Title: Unwarranted Addiction
Fandom:
Stargate Atlantis
Category/Rating: Romance, Angst, Introspective,
R
Spoilers: 1x17 Letters From Pegasus
Summary: You
just can't get enough. (John/Elizabeth)
A/N: This one was my
first Atlantis piece.
---------
It's a rarely disputed fact among the Atlantean men-- and the women who swing that way-- that Elizabeth Weir is a challenge, the kind of woman no man-- nobody-- can ever get enough of. God knows I can't. I want her more each time I see her, and it's getting increasingly difficult to concentrate when she's in the room. Which, in my position, happens to be a large chunk of the time.

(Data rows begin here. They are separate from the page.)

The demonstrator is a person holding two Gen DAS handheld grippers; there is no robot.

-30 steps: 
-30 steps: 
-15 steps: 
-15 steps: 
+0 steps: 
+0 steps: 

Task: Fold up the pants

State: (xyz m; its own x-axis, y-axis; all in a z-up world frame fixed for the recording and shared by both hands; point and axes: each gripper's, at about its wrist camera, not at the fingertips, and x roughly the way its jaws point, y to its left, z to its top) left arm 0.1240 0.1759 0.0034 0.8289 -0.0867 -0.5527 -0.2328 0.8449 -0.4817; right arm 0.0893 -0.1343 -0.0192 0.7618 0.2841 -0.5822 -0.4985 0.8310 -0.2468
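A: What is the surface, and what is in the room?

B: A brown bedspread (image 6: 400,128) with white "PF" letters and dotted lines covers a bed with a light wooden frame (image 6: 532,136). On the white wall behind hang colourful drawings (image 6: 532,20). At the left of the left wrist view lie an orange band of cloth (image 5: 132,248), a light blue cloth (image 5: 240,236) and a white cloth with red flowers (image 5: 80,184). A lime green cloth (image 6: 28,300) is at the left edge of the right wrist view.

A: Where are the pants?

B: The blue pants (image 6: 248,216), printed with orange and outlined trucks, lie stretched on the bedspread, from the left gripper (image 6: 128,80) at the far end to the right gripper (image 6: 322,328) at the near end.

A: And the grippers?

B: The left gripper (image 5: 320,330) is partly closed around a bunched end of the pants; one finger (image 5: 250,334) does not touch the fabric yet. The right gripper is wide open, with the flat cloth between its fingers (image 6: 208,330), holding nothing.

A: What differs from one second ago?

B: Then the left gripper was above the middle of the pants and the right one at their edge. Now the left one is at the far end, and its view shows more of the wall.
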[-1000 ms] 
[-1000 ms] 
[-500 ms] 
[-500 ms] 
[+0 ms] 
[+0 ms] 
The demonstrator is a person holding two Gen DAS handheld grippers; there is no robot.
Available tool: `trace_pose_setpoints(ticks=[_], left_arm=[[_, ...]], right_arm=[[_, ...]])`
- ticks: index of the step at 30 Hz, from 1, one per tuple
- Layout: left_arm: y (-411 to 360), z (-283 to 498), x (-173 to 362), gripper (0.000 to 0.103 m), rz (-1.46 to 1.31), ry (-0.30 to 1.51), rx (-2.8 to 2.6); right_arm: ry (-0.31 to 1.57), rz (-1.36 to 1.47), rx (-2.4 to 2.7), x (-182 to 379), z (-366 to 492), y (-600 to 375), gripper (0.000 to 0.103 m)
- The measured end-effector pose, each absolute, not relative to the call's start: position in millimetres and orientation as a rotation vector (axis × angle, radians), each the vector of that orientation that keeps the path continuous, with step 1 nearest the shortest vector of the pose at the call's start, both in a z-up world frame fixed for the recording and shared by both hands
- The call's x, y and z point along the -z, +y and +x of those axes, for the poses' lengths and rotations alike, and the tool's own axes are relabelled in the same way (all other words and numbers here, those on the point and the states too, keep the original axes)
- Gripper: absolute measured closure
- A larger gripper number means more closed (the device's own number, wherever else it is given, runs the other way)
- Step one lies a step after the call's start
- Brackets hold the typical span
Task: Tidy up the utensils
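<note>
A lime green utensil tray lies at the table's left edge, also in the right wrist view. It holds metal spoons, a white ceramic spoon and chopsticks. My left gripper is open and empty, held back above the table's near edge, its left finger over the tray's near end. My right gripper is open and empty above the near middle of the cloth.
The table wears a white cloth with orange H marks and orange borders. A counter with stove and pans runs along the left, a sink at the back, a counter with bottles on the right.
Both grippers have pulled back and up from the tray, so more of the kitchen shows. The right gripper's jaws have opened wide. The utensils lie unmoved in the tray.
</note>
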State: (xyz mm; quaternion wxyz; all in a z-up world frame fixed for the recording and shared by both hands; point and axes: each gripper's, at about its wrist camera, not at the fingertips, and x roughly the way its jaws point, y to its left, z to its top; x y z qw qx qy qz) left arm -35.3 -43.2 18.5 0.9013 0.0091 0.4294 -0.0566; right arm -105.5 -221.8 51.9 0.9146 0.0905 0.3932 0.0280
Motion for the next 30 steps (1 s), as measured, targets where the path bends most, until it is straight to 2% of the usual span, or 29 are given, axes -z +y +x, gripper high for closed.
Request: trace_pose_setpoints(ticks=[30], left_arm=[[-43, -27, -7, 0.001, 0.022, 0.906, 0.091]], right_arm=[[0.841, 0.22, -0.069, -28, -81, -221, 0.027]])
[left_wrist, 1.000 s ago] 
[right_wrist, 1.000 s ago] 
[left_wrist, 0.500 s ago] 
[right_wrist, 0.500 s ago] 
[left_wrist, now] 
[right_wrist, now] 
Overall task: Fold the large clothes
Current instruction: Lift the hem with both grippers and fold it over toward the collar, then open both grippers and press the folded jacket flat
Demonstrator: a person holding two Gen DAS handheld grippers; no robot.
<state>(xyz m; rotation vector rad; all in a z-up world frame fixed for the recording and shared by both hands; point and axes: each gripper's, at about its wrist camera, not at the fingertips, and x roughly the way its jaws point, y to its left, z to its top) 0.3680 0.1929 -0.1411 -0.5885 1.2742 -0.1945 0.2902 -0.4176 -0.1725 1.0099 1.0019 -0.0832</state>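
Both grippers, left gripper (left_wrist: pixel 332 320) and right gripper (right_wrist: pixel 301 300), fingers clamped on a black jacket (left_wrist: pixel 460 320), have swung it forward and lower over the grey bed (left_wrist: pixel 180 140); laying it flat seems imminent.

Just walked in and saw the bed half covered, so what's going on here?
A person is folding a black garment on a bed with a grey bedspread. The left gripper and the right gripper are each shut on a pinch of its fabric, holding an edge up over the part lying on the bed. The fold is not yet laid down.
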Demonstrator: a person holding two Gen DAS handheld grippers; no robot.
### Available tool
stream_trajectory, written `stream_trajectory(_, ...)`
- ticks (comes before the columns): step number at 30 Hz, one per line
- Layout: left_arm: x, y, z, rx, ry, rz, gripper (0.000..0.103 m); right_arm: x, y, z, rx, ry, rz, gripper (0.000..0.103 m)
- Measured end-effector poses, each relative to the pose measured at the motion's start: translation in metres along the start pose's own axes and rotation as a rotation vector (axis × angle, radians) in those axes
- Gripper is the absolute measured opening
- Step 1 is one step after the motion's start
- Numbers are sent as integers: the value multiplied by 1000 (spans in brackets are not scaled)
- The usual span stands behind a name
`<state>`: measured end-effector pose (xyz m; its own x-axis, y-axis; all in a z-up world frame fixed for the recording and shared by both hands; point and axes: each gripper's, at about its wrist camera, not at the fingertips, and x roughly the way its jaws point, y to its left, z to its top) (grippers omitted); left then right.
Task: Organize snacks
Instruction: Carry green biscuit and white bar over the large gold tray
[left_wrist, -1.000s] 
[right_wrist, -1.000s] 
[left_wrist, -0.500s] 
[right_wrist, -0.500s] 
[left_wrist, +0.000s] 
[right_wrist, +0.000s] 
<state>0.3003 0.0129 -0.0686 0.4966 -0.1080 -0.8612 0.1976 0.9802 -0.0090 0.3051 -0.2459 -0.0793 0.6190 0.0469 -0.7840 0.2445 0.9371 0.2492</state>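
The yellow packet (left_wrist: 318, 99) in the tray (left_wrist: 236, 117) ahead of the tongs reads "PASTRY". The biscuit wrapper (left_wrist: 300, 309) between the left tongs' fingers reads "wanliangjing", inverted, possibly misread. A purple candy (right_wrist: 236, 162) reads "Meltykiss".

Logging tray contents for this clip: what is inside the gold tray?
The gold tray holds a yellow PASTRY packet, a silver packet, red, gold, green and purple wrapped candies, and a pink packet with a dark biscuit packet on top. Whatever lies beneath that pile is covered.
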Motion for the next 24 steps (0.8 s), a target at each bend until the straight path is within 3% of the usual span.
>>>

Impossible lust. She is my commanding officer, the one woman that the damn rules say I cannot fraternize with, in that sense of the word. Fucking her is out of the question, making love to her even more so; that doesn't stop how I feel around her and about her when she's not here.
Too many dreams. Those, I definitely can't control, and it bothers me. Dreams of having her under me, pressing wildly against me as my lips and tongue do what I think they've probably wanted to do since the first day I saw her. I still don't have a fucking clue what that elusive quality is about her that draws me to her so. Maybe if I did I'd know how to look for it in some other woman here on Atlantis-- someone who isn't verboten for me. I've spent half the nights since we got here alone with my fantasies of her, despite McKay's insistence that I flirt with everything with a period and a pulse.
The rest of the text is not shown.